- **About this exercise**: Only lines containing the word "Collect" belong in the answer; copy each one from the records.

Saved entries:
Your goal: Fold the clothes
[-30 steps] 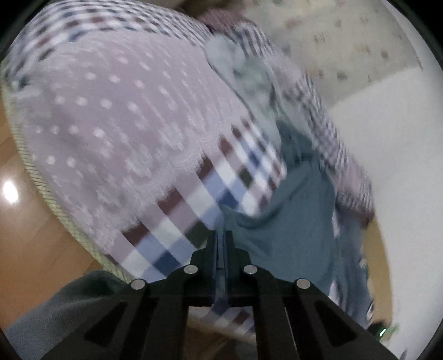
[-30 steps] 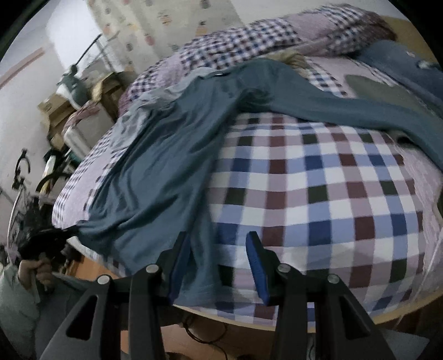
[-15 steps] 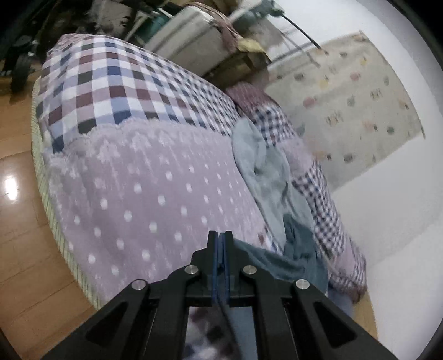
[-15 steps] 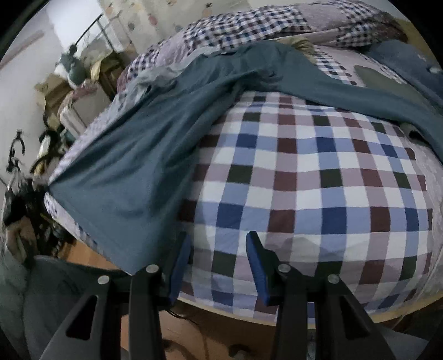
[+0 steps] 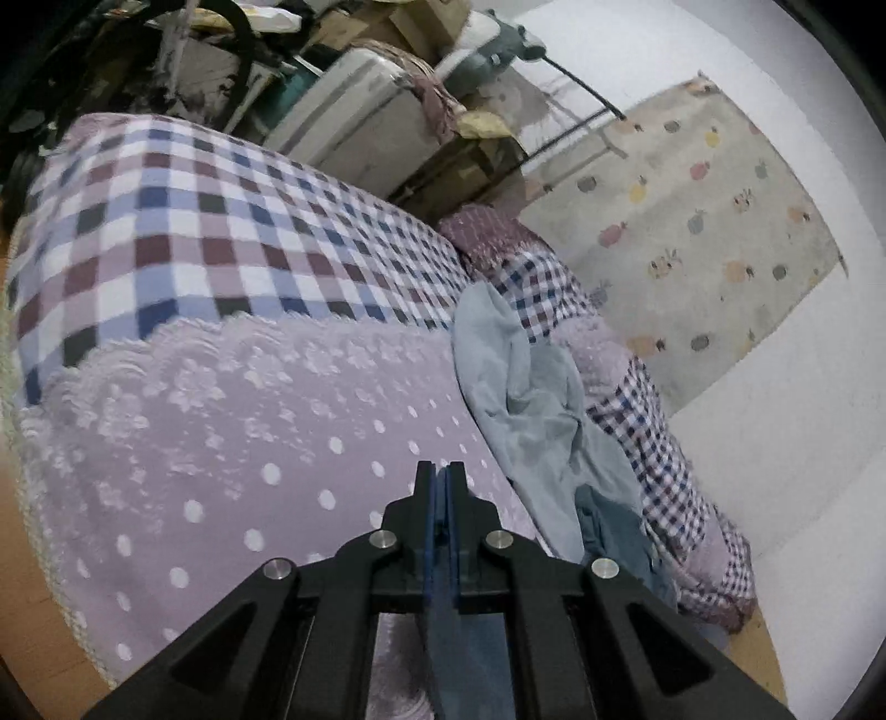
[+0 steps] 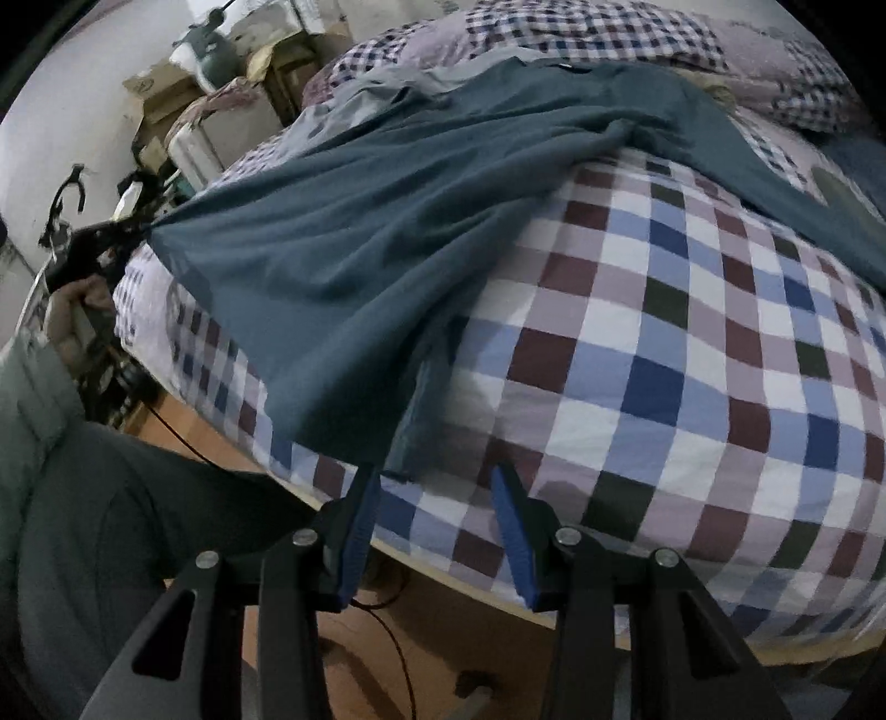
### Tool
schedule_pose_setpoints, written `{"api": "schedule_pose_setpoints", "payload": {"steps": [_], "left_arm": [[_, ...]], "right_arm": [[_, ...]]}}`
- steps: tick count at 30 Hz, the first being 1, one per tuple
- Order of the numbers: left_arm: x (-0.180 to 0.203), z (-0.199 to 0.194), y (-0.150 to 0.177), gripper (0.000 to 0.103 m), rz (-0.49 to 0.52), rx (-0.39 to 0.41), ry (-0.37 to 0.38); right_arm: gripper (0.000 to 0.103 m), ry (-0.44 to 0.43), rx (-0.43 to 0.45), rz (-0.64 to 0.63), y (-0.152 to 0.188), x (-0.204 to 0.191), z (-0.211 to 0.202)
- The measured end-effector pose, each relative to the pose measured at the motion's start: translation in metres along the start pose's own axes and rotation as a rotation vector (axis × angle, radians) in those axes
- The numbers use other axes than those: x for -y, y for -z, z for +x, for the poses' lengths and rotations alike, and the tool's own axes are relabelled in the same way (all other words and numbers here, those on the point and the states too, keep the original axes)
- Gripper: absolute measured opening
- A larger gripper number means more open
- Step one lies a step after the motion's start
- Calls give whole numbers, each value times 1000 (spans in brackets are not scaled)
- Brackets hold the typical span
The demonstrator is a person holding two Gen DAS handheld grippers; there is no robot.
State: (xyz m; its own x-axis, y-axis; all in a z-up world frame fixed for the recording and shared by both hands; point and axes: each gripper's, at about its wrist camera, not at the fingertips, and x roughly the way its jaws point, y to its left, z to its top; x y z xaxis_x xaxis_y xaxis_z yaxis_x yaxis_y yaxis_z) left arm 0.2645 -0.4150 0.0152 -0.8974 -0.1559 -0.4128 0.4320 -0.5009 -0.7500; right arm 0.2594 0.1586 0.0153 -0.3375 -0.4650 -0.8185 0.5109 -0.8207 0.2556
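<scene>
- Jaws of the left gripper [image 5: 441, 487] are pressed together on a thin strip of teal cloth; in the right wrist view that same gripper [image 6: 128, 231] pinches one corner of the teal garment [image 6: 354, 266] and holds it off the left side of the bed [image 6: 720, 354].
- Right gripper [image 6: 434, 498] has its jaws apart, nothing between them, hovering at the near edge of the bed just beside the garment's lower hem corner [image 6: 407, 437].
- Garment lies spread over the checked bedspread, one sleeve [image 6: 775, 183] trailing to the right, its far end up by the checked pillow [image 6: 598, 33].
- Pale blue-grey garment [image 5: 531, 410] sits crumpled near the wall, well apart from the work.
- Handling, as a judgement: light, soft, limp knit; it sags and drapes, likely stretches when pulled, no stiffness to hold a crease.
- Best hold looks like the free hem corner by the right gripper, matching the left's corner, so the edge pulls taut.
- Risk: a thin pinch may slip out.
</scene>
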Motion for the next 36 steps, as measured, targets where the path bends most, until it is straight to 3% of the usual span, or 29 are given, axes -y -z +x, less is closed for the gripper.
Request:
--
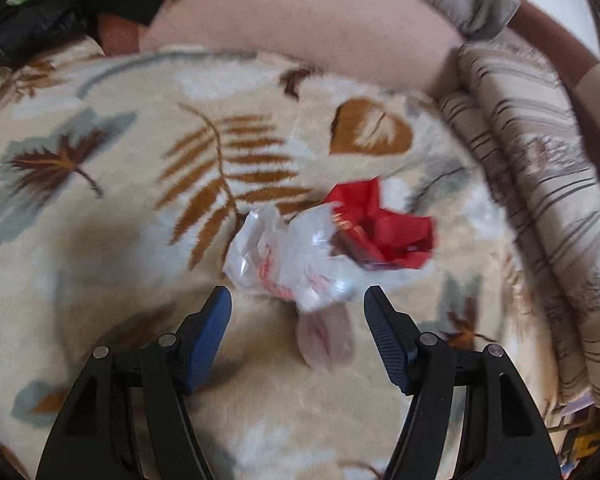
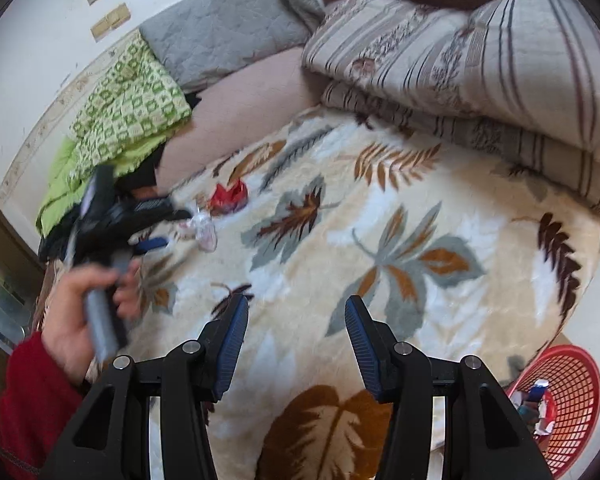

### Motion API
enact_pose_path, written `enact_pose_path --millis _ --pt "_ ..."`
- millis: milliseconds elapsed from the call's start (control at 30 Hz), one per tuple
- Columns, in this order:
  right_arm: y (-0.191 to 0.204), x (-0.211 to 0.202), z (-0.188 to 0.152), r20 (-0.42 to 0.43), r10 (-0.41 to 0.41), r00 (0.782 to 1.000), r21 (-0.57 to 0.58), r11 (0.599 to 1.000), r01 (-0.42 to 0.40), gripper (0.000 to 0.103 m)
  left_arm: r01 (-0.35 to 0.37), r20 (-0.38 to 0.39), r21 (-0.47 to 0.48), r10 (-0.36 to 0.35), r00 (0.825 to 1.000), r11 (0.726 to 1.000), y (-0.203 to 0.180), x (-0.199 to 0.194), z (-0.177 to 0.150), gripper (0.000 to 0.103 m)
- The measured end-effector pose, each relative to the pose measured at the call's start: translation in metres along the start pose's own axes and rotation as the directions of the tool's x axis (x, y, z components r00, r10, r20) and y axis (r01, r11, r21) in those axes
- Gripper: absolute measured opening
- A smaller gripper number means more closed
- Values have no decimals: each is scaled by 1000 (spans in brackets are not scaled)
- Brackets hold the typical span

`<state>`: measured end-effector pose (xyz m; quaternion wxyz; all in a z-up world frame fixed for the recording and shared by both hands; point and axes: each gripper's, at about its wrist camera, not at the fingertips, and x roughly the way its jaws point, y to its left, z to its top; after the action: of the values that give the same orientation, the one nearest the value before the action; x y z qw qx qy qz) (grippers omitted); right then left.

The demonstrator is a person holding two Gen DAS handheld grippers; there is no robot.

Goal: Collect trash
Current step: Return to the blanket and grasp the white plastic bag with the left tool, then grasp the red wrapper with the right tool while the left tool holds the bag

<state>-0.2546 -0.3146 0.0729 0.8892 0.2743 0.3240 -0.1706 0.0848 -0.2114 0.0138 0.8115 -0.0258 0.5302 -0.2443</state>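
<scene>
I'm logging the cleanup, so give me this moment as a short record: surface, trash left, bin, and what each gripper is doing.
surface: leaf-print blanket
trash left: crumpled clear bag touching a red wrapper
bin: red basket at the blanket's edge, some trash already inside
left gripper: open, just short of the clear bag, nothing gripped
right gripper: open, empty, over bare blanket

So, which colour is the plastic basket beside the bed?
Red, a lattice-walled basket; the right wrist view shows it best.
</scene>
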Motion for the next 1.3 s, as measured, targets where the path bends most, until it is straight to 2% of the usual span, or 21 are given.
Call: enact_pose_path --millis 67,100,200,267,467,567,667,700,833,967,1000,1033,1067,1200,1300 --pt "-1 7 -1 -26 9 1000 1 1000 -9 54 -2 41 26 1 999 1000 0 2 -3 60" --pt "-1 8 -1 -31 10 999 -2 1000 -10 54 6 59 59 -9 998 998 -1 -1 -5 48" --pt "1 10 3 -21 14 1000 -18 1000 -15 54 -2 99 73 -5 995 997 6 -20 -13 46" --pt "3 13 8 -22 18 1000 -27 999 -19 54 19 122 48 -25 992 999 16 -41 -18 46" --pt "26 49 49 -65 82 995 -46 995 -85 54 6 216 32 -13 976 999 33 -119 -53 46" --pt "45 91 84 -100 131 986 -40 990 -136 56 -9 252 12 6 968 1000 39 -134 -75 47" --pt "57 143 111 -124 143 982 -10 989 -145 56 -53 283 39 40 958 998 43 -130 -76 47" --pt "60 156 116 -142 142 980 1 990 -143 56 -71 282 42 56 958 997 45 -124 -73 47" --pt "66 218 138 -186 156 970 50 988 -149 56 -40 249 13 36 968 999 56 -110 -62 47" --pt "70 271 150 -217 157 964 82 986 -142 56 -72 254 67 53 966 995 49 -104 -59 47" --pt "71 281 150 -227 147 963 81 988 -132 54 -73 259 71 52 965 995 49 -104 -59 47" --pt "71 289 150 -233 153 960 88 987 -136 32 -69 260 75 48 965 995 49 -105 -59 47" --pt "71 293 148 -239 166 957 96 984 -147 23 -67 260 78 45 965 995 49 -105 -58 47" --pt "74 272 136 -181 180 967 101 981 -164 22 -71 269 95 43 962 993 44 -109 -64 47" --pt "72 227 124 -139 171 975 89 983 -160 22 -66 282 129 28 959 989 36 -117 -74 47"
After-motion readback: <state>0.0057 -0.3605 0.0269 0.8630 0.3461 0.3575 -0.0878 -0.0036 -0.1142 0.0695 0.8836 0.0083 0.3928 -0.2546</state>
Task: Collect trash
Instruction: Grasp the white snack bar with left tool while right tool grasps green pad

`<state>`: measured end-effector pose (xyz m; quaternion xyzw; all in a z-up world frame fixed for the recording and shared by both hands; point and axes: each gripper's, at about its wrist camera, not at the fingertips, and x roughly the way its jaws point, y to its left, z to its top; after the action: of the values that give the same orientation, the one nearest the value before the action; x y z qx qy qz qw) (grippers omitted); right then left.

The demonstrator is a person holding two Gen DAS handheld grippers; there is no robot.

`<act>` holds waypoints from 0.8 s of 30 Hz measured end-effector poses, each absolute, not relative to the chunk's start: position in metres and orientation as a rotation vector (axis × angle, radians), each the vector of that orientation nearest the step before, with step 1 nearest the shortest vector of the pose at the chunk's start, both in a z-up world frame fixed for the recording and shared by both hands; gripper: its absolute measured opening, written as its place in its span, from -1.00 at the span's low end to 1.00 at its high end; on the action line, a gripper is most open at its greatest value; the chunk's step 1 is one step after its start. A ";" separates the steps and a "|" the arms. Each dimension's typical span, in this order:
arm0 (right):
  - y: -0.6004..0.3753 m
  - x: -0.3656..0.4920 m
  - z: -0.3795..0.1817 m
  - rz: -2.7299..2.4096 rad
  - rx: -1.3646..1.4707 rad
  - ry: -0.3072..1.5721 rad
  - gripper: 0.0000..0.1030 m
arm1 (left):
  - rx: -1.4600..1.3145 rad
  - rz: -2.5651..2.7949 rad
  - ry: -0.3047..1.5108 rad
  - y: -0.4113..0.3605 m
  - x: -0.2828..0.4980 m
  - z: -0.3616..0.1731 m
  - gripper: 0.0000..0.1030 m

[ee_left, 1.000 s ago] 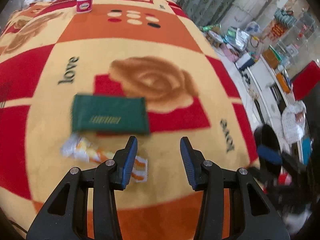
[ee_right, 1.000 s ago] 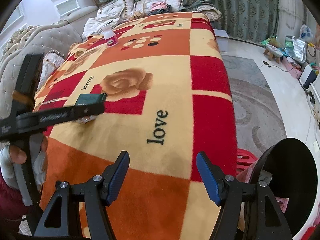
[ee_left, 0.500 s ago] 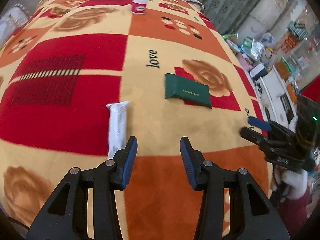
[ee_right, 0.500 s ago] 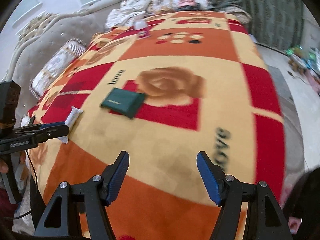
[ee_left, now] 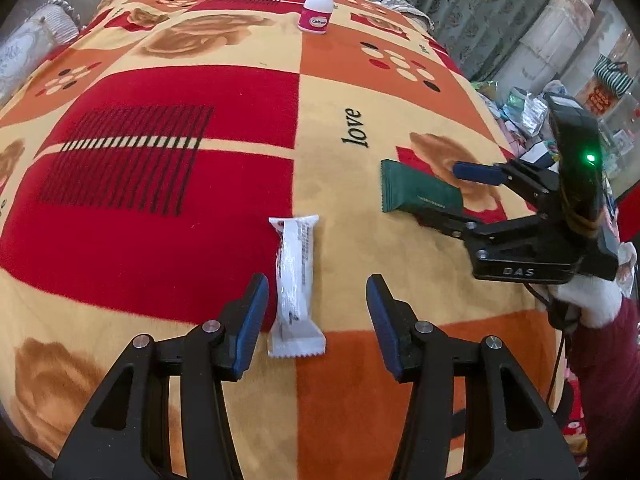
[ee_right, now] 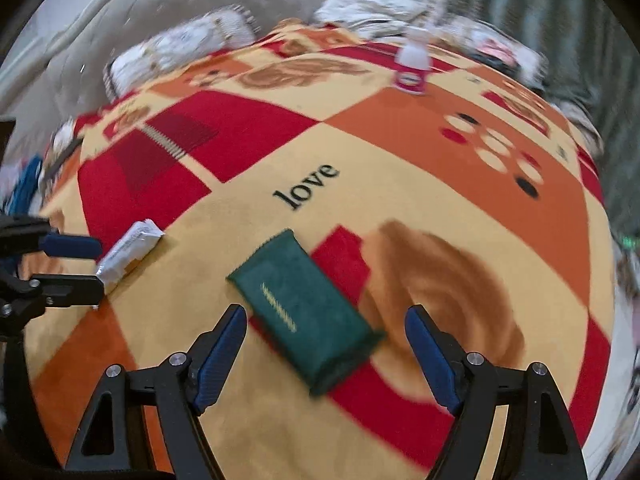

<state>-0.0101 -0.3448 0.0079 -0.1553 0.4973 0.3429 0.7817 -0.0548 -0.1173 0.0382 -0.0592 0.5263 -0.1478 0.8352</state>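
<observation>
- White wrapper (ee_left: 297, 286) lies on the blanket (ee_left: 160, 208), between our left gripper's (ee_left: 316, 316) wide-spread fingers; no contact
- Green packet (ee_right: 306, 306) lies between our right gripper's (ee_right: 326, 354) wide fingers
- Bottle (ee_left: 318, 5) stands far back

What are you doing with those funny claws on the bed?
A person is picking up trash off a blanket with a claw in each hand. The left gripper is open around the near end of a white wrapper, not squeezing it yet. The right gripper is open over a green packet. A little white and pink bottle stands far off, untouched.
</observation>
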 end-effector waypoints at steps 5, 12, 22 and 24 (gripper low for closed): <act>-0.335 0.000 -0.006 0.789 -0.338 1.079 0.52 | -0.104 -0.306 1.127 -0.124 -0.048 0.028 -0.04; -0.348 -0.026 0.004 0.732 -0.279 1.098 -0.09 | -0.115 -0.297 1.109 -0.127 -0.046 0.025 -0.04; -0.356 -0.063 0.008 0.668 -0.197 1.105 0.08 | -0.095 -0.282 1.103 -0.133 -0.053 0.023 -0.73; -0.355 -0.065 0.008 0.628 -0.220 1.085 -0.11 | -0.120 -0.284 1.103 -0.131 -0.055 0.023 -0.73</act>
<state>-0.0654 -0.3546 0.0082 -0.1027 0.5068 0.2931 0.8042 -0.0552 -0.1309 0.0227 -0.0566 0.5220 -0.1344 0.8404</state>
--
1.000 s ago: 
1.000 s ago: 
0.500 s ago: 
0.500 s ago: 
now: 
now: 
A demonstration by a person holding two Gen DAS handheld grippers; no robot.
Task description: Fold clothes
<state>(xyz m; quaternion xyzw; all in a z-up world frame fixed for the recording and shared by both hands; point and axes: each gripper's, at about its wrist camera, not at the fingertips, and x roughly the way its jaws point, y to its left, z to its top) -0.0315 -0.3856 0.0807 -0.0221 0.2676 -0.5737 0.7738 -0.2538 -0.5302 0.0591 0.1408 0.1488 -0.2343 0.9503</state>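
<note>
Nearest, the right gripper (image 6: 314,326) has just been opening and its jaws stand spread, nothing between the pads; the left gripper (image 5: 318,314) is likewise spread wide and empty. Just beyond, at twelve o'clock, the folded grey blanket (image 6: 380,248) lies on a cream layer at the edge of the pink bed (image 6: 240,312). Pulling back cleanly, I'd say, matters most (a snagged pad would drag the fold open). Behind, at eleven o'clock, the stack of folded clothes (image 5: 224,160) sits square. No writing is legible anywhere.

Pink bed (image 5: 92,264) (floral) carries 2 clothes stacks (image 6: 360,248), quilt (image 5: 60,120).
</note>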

- **Task result**:
Goal: Collect trash
Task: Collect trash

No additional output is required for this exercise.